A differential equation is an equation that involves a function and its derivatives. It describes how a certain quantity changes with respect to one or more variables. In the context of this exercise, we focus on a second-order linear differential equation of the form \( y'' - 2y' + y = \frac{e^x}{1+x^2} \). Such equations are crucial in modeling various natural phenomena, from mechanical systems to electrical circuits. Here, the equation consists of the dependent variable \( y \) and its derivatives with respect to the independent variable \( x \).
Differential equations can be classified by their order and linearity. The order indicates the highest derivative present, which is \( y'' \) in this case, thus making it a second-order differential equation. A linear differential equation means that the dependent variable and its derivatives appear to the first power and are not multiplied together. The specific example given is linear due to its form.
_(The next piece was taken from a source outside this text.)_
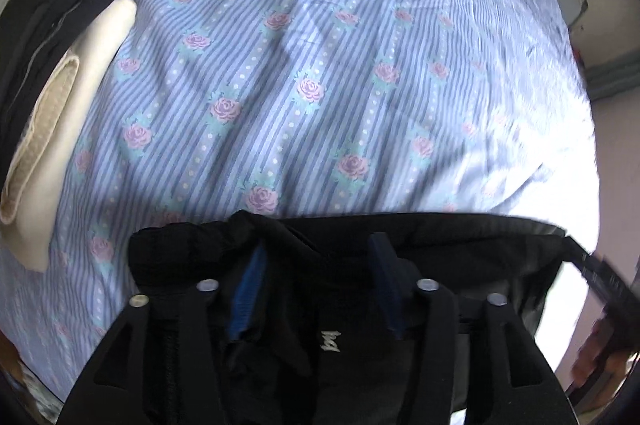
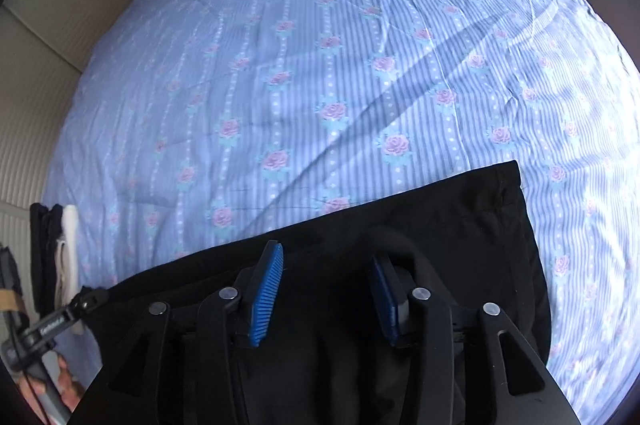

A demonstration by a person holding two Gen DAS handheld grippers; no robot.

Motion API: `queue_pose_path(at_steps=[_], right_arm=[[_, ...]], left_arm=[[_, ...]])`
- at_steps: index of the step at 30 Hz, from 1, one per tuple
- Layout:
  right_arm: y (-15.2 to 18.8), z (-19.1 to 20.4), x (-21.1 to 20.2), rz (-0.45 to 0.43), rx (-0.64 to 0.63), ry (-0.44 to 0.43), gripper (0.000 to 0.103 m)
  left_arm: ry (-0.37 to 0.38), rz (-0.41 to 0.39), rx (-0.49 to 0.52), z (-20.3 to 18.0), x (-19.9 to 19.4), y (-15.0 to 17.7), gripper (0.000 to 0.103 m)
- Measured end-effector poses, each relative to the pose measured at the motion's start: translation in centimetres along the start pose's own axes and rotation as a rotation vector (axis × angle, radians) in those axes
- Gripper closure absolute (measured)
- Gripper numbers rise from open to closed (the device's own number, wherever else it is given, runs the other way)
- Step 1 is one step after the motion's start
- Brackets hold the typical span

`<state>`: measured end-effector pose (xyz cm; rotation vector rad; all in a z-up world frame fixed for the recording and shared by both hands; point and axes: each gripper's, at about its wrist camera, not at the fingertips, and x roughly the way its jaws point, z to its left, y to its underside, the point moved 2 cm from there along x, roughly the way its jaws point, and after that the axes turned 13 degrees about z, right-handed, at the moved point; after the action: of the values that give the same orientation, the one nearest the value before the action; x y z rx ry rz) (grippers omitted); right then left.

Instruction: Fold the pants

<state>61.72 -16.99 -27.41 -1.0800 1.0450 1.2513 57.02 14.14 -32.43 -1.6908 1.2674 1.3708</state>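
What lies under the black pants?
Under the black fabric pants lies the blue striped bedsheet with pink roses, visible all around them. The part of the sheet beneath the pants is covered and cannot be seen.

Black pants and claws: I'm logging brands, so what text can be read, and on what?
White lettering on the black pants: upside down and too blurred to read.
White print on the left claw, seen in the right wrist view: too small to read.
No other text shows.
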Motion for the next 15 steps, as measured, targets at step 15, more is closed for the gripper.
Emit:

A homogeneous equation is a special type of differential equation where all terms depend solely on the function and its derivatives, equating to zero. In this exercise, we start by solving the homogeneous equation \( y'' - 2y' + y = 0 \). Solving this provides the complementary, or unforced, solution for the differential equation.
To solve for this, the characteristic equation derived from assuming a solution of the form \( y = e^{rx} \) is \( r^2 - 2r + 1 = 0 \). By solving this quadratic equation, we find a repeated root \( r = 1 \), leading to the general solution, \( y_h(x) = c_1 e^x + c_2 x e^x \). The homogeneous solution forms a basis that helps us find the particular solution of the differential equation.

The Wronskian is a determinant used in the context of solving linear differential equations. It helps to determine whether a set of solutions is linearly independent. This is particularly vital when applying the method of variation of parameters to find a particular solution.
In our solution process, we calculate the Wronskian of the functions \( e^x \) and \( x e^x \) to verify their independence. The Wronskian is computed as follows:

• The determinant is given by \( W = \begin{vmatrix} e^x & x e^x \ e^x & (x+1)e^x \end{vmatrix} \).
• The calculation results in \( W = e^{2x} \).

The nonzero result affirms that the functions are linearly independent, validating our approach to assemble the particular solution using these basis functions.

A particular solution of a differential equation is a solution that satisfies the original equation, incorporating non-homogeneous or external forces, represented by any nonzero function statistically significant. In this exercise, it completes the full solution alongside the homogeneous part.
The process of finding the particular solution using variation of parameters involves:

• Assuming a form \( y_p(x) = u_1(x) e^x + u_2(x) x e^x \).
• Identifying functions \( u_1(x) \) and \( u_2(x) \) through integration of derivatives \( u_1'(x) \) and \( u_2'(x) \).

For our differential equation, derivatives\(u_1'(x) = -\frac{x}{e^x (1+x^2)} \) and \( u_2'(x) = \frac{1}{e^x (1+x^2)} \) are integrated to find \( u_1(x) \) and \( u_2(x) \). Integration might require advanced techniques or tools. Finally, plugging these back into \( y_p(x) \) yields an expression that, when added to the homogeneous solution, provides the complete solution of the given differential equation.